- [Records supplied]:
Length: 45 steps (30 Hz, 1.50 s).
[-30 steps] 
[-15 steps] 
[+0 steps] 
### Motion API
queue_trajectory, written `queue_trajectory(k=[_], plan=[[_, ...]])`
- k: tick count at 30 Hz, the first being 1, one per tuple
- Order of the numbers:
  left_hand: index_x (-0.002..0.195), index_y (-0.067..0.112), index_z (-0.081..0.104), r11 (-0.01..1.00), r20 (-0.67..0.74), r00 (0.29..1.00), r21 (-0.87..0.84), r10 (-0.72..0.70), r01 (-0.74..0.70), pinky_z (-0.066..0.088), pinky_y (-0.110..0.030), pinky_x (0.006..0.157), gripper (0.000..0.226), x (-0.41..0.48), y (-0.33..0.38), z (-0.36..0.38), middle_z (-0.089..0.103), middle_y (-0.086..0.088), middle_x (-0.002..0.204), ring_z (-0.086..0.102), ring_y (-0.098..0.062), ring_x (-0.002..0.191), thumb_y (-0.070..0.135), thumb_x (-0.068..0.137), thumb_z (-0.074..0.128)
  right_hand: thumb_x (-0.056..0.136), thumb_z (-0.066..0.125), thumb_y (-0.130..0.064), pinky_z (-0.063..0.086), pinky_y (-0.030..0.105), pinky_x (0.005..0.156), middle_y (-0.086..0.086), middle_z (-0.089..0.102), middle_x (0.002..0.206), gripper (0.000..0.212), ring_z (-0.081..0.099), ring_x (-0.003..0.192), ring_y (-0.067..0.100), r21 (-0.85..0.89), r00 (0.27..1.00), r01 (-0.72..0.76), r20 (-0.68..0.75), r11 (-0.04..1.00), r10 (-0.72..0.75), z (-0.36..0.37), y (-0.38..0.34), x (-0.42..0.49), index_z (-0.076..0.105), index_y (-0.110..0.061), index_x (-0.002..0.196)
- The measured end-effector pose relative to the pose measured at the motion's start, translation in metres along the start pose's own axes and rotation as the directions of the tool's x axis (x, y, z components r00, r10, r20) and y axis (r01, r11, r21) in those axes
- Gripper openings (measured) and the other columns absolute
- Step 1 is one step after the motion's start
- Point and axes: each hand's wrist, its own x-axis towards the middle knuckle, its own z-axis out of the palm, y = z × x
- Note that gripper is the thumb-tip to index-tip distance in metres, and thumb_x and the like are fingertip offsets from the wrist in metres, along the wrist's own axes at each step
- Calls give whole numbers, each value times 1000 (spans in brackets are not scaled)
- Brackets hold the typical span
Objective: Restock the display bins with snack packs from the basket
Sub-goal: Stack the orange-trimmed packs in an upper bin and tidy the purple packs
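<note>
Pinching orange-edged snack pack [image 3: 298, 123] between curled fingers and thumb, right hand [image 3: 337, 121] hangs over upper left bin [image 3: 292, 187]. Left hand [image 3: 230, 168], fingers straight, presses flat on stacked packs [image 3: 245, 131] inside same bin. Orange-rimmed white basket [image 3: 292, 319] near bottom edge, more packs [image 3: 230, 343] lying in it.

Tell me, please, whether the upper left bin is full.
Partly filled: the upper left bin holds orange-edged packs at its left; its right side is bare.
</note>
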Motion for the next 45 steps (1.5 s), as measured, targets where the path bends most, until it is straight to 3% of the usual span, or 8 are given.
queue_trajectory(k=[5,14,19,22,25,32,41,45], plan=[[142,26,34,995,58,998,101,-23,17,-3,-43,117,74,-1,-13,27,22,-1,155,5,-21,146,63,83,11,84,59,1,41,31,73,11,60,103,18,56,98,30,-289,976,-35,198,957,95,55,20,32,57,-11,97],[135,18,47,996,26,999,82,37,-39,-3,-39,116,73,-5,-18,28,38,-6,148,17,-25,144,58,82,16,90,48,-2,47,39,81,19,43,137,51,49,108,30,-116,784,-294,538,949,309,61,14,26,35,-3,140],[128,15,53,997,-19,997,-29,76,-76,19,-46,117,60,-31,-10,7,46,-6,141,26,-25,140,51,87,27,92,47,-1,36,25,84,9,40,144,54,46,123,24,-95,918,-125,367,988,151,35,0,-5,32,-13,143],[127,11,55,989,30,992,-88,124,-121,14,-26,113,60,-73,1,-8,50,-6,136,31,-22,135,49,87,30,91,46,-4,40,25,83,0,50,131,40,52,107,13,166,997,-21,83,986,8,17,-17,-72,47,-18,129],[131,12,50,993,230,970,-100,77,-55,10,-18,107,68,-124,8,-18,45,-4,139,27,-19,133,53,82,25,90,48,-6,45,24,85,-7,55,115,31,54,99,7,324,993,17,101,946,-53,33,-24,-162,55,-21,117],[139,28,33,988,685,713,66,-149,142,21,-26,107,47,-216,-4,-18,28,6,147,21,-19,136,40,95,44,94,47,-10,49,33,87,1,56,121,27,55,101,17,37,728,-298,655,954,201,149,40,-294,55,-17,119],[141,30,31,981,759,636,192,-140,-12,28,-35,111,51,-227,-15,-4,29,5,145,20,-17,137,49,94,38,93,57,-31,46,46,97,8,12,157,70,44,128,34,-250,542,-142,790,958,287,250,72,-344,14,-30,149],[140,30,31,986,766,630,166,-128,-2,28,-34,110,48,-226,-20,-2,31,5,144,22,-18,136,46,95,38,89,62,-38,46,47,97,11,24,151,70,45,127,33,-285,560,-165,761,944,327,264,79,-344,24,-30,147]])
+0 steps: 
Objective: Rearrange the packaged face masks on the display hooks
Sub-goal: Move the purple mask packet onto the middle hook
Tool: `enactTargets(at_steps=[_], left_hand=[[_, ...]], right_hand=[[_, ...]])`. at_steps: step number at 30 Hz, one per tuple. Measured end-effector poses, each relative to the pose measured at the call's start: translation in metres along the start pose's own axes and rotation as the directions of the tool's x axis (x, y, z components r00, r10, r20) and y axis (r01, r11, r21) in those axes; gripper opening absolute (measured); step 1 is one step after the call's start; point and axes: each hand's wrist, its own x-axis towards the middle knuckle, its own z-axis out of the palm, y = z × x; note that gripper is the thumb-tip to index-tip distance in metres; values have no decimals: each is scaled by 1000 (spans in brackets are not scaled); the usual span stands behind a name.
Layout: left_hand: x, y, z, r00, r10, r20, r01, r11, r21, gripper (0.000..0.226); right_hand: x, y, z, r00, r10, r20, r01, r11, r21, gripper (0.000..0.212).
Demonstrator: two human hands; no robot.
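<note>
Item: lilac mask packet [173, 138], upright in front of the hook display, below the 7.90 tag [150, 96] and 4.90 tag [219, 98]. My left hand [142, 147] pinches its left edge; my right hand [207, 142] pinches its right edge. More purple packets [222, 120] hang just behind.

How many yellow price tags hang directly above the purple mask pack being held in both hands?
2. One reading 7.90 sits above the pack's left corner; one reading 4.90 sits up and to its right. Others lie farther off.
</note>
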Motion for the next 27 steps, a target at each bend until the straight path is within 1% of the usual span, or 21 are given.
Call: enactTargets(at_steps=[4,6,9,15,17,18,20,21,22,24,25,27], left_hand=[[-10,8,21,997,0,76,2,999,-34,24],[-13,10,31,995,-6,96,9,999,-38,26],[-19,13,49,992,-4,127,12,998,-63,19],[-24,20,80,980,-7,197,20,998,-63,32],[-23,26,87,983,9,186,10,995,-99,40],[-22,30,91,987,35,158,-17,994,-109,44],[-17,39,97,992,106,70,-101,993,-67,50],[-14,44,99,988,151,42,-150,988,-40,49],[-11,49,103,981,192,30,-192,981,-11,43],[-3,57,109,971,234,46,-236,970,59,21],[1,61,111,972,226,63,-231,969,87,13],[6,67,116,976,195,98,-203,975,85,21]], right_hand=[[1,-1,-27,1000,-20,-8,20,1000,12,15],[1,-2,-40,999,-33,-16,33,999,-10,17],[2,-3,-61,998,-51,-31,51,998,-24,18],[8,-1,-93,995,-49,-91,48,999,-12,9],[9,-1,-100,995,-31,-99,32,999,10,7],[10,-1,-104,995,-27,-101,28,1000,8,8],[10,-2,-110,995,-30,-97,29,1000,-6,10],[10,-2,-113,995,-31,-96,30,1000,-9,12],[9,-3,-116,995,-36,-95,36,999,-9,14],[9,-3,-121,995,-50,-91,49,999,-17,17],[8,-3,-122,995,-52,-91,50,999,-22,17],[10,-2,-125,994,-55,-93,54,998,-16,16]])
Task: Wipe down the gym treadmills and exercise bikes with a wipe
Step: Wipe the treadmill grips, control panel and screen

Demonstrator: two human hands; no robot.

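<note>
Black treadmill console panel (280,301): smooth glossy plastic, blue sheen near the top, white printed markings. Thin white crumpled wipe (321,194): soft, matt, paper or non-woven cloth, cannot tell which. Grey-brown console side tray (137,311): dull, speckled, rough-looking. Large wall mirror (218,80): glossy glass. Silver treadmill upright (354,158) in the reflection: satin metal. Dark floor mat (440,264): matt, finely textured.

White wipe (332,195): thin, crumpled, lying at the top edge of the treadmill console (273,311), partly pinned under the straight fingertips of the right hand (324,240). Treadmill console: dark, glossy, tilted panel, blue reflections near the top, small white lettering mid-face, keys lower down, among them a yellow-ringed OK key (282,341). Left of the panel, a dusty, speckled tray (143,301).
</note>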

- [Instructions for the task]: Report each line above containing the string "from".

- [Reply]:
- Note that gripper is the thumb-tip to index-tip distance in metres, and thumb_x and the like are fingertip offsets from the wrist in metres, along the wrist's own axes at each step
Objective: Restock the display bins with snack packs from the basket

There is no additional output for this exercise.